§ **ACTIVITY**
Although the data below contains pictures, output only the lines between those holding "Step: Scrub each" and "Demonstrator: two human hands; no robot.", inclusive, exactly and without those pictures.

§ **COLLECTED DATA**
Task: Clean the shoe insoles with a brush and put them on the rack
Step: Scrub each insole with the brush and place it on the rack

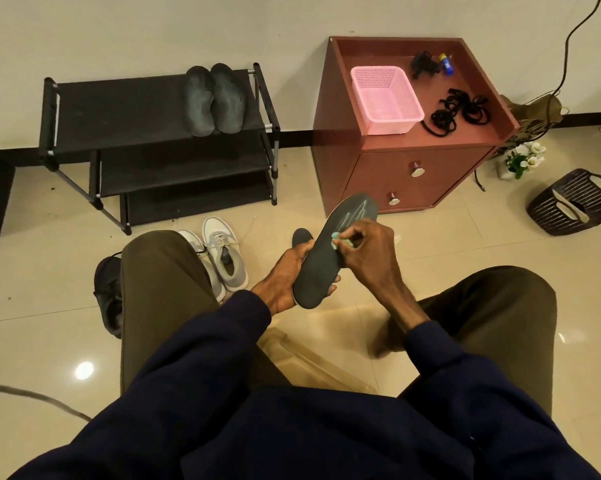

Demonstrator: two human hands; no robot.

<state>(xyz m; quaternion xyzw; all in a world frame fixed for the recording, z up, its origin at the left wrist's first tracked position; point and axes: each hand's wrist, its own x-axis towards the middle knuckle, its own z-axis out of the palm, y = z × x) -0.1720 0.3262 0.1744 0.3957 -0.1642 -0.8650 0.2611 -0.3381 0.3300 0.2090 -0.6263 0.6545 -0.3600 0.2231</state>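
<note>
A seated person holds a dark insole (326, 268) above the floor (430, 244) between their knees, its toe end angled up and away toward the cabinet (413, 171). The left hand (285, 278) cradles the heel half from beneath, thumb curled over the near edge and fingertips showing at the far edge. The right hand (371, 251) has its fingers bunched together, pinching a small mint-green brush (337, 240) whose head presses on the insole's upper face about midway along; pale streaks mark the surface just ahead of it. Just beyond the left thumb a dark rounded tip (301, 237) peeks out, possibly a second insole, though I cannot tell whether it is held or lying on the floor. The black three-tier rack (119, 109) stands against the wall at the left, with two dark insoles (216, 98) lying side by side at the right end of its top shelf. A pair of grey sneakers (219, 258) sits on the floor in front of the rack, and a black shoe (107, 292) lies beside the left knee. On top of the reddish cabinet are a pink basket (385, 98) and a tangle of black laces (460, 110).
</note>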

§ **EXERCISE RESULT**
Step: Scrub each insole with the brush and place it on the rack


Demonstrator: two human hands; no robot.

That wraps up the exercise.